Он промолчал. Его молчание я воспринял как знак отказа.
- Тогда снимай одежду, Василь.
- Совсем?
- Со всем, что у тебя там есть.
- Мы будем любить друг друга? - Агеев стал поспешно разоблачаться.
Я тоже не заставил себя упрашивать. Тогда я еще не знал, что в славянском ордене мужская любовь только приветствуется. В отличие от соития с женщинами. Соитие с женщинами есть акт содомии, свойственный только николаевским хлыстам, зеленым подпольщикам и обкуренным готам. Агеев, застенчиво прикрывая чресла свои ладонными черпачками, томился в ожидании любовных утех.
- Отвернись, Василь.
Агеев по-военному через левое плечо развернулся к раковине. Я быстро напялил его комбинезон, натянул высокие черные бутсы, повесил через плечо его сумку с консервами, нахлобучил суконный картуз и, таким образом, решил проблему конспирации. Агеев обернулся на скрип задвижки.
- Мы разве не будем любить друг друга?
- Возлюби врага твоего, штурмовик Агеев, ибо друзей любят и мытари, - наставив его на путь истинный, я покинул отхожее место. Агрессия и безумное коварство метались во мне как малярийные пациенты. А низкое и высокое уже мною не воспринимались как противоречия, когда я нащупал в кармане комбинезона заточенную отвертку. Холодное оружие штурмовиков. И я захотел им немедля воспользоваться. Промедление было смерти подобно. Быстрота подобна жизни. Я быстро достиг прилавка, за которым Филиппок подсчитывал дневную выручку.
- Сколько? – спросил я, налегая на прилавок.
- Уйди, святой отец, от греха.
Заточенной отверткой я забил тысячную банкноту в опасной близости от чистых ногтей продавца. Точнее, между его растопыренными пальцами, накрывшими казенные деньги.
- Теперь я привлек твое внимание?
Всегда хотел произнести эту реплику. Случай не подворачивался. Но Филиппок доказал мне, что мы с ним одни фильмы смотрели.
- Плохая мысль, - парировал он мою чужую реплику своей, и тоже не собственной.
С точки зрения критики грязного разума, он был прав. Но мысль ограбить этот сволочной магазин родилась у меня при полном отсутствии всяческого контроля со стороны рассудка. А значит, и я был прав согласно Бретону. И это отнюдь не воспринималось мной как противоречие.
- Сколько здесь?
- Сто двадцать тысяч. Меня славяне уволят.
- Я тебя раньше уволю. Я тебе отвертку в глаз воткну.
- Сто двадцать шесть.
- Уже лучше, Филиппов. Честность украшает мужчин. И две литровых бутылки «Rosstof».

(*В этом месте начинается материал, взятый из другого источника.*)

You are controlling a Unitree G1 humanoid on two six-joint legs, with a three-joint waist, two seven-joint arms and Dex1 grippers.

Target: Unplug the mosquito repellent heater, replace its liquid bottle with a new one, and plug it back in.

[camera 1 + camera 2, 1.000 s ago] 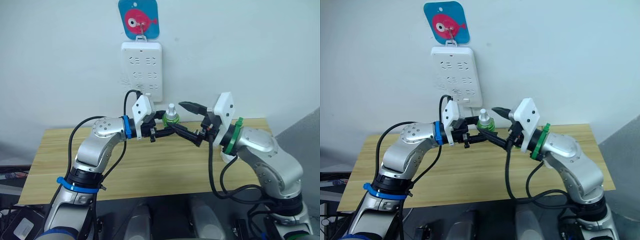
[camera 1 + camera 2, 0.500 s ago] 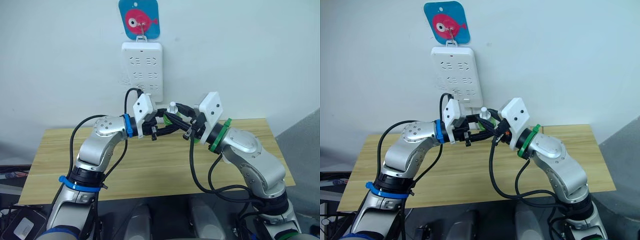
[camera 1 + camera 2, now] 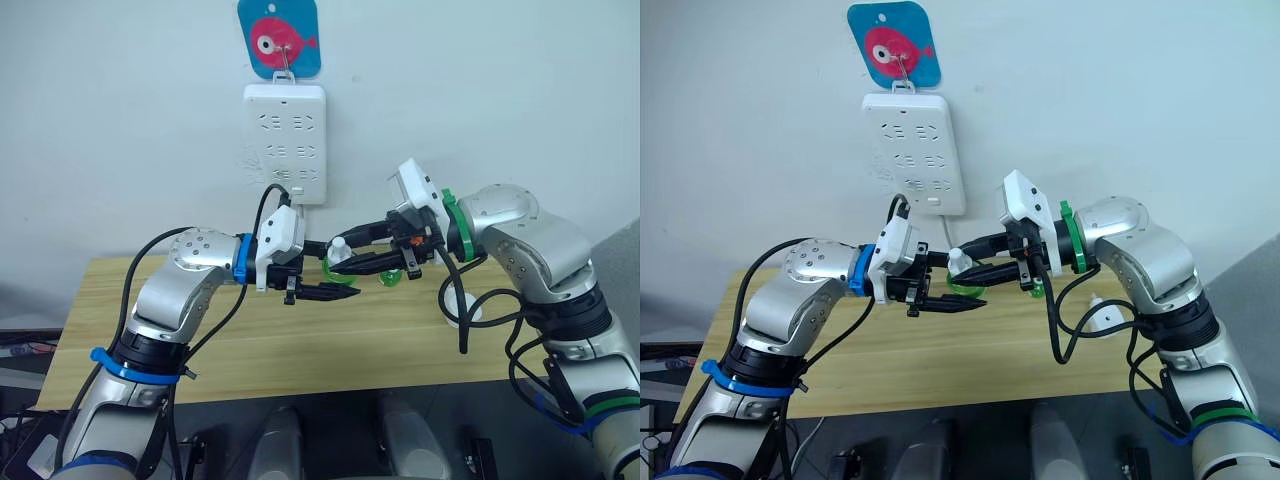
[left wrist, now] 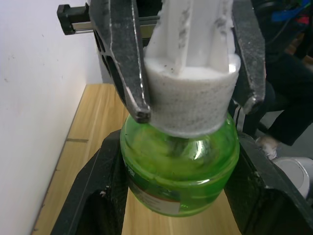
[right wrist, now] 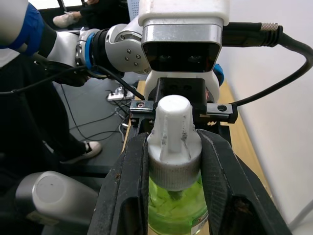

Пока Филиппок за счет заведения выставлял мне бутылки, я смел в сумку с консервами сто двадцать пять тысяч. Испорченную отверткой купюру я оставил на прилавке. Я все равно не мог ей воспользоваться. По испорченной купюре меня легко могли вычислить анархисты или штурмовики. Этот факт лишний раз подтверждал мою расчетливость и хладнокровие, обостренное алкоголем.
- Могила тебя на ремни порежет, - пообещал Филиппов, провожая уложенные мною в сумке дополнительные литры.
- Аминь, - закрыл я тему, и отвернулся от прилавка.